Action item
Would you please repeat, word for word, only the lines from the one holding "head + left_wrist" through the one holding "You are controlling" in the material below, without the pictures?

Excerpted records
=== Section Start ===
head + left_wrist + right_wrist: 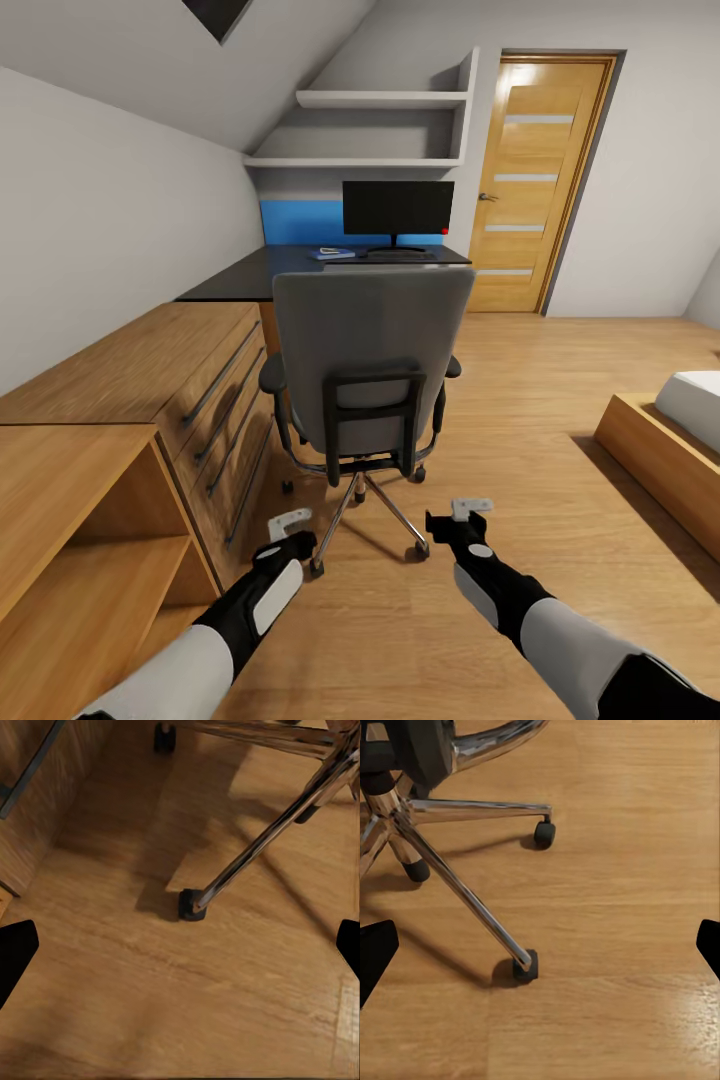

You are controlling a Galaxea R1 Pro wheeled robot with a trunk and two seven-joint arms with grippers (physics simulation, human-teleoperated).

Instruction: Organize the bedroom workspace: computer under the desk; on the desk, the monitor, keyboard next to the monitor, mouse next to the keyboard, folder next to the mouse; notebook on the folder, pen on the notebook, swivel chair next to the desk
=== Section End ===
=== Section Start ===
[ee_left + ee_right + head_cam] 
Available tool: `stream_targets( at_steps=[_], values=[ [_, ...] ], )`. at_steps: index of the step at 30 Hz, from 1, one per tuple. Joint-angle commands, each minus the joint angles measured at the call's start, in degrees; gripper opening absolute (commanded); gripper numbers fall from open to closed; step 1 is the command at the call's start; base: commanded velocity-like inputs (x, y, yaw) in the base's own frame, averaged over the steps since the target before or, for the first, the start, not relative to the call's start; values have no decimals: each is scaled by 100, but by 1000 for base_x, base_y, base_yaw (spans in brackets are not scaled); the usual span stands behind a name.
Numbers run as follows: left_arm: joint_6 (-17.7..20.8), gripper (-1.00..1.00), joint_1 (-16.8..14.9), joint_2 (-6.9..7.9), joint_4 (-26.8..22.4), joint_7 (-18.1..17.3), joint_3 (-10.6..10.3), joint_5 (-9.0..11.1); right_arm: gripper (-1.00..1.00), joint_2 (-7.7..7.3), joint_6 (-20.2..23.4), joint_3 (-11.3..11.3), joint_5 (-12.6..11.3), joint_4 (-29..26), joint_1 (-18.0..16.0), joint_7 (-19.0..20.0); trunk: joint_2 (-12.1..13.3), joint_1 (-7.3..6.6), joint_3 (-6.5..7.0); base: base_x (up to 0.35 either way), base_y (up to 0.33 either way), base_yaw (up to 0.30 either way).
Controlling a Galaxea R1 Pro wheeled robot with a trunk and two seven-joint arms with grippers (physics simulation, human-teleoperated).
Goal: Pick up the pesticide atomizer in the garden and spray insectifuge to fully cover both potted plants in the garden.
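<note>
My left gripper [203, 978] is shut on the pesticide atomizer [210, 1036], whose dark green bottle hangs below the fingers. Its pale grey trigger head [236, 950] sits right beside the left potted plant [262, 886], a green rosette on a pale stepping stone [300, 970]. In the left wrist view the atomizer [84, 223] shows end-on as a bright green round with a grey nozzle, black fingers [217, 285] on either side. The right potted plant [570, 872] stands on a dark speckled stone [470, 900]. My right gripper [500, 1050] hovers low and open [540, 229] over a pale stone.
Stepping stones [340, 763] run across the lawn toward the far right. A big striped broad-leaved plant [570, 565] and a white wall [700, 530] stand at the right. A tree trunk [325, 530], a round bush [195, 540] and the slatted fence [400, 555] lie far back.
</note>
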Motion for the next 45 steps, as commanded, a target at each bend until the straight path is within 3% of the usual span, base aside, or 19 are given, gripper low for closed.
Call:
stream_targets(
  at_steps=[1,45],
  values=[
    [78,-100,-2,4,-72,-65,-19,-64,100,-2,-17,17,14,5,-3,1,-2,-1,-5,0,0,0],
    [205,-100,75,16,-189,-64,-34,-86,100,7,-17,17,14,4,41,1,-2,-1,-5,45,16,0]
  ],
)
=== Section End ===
Solution to this exercise
head + left_wrist + right_wrist: 

You are controlling a Galaxea R1 Pro wheeled robot with a trunk and two seven-joint arms with grippers (physics simulation, human-teleoperated).

The answer requires nothing more.